Bottom line: Inflation is already here. I believe it will run hot for at least the next few years. And there is the potential for the guard rails to fail and prices to soar — to blast off overnight as the prices of hard assets float higher on an ocean of easy money.
Inflation is hard to predict, that’s for sure. But I’ll put on my Amazing Kreskin turban and say that whatever the Fed thinks is happening, they’re underestimating how hot inflation is … and overestimating their ability to control it.
How You Can Profit
In a series of three articles here, here and here, I gave you a bunch of picks on what should do well in an inflationary environment. These pulled back in the last couple weeks. That’s great. Considering the underlying inflationary trend, that means they’re on sale … and the picks in those articles are all still good ideas.

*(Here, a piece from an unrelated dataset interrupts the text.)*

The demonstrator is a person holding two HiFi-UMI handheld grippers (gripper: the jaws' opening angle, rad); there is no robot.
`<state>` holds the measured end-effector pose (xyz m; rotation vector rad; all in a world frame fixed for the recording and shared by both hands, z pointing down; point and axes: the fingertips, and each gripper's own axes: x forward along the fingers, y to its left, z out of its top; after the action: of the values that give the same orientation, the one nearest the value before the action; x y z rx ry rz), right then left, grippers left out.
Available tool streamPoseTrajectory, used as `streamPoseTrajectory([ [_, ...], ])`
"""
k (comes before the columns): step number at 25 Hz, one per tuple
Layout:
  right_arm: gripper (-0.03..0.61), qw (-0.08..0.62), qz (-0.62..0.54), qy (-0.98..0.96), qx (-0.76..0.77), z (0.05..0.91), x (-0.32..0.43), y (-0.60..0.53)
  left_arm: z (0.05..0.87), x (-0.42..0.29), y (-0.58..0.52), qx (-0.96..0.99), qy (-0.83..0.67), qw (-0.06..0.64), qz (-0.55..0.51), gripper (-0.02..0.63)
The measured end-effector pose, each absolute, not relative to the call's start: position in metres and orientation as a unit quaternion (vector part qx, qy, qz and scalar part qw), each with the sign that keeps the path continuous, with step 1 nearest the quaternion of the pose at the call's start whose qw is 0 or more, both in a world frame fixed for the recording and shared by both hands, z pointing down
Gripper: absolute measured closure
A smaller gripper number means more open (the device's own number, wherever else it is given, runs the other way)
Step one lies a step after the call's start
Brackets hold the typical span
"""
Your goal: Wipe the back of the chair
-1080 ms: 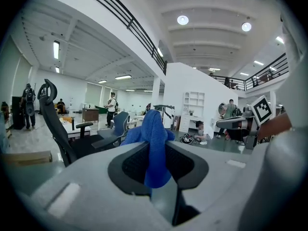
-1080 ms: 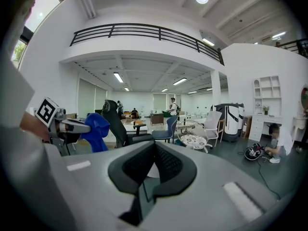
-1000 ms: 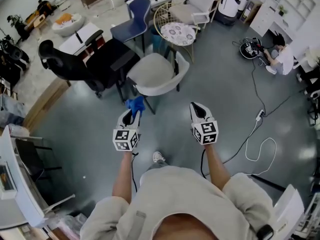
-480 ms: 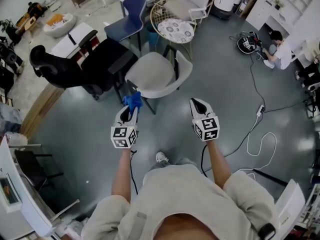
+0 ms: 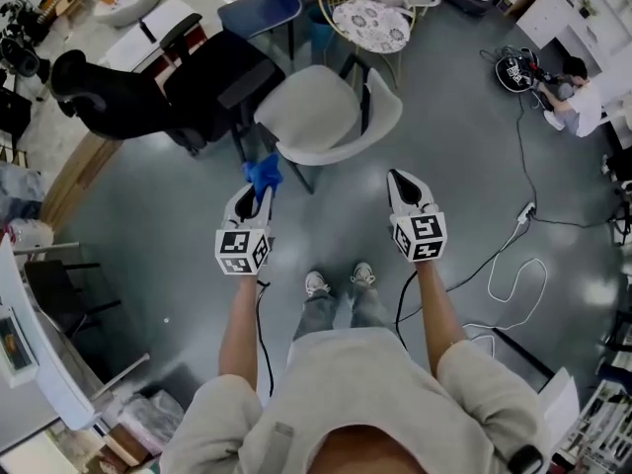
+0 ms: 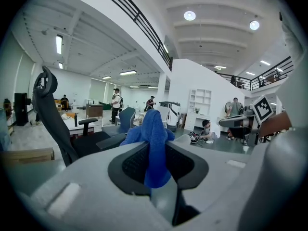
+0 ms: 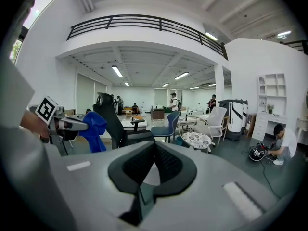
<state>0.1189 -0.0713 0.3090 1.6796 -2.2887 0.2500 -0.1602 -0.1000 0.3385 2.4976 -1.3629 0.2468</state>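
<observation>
Two grippers are held out over the grey floor (image 5: pixel 178 235). The left gripper (image 5: pixel 259 192) has its jaws pinched on one blue cloth (image 5: pixel 263 174), which bunches up above the tips. The right gripper (image 5: pixel 400 179) has its jaws drawn together with nothing between them. One white chair (image 5: pixel 316 117) stands at 12 o'clock, its near edge just beside the cloth and its curved back (image 5: pixel 392 117) toward 1 o'clock. One black office chair (image 5: pixel 148 92) sits at 10 o'clock. One blue chair (image 5: pixel 259 8) and one round patterned table (image 5: pixel 371 14) stand farther off at 12. Two shoes (image 5: pixel 316 284) show at 6 o'clock of the grippers.
</observation>
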Motion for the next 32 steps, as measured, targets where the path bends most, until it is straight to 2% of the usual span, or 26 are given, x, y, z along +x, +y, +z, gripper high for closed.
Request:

Let me give you one more: gold miners. Take a look at a performance chart of the VanEck Vectors Gold Miners ETF (NYSE: GDX) against the S&P 500 for the last three months. That’s a period that includes the most recent month in which Wall Street really began to worry about inflation.
You can see that once inflation worries were put on the front burner, gold miners took off compared to the S&P 500. Miners have flattened out more recently. I’d say the GDX is just taking a rest before the next big move.
Bottom line: The Fed is losing control of inflation. Wall Street is hearing what it wants to hear … ignoring hard facts right in front of its eyes.
The next move in prices could be huge. Prepare your portfolio … or you’ll wish you had.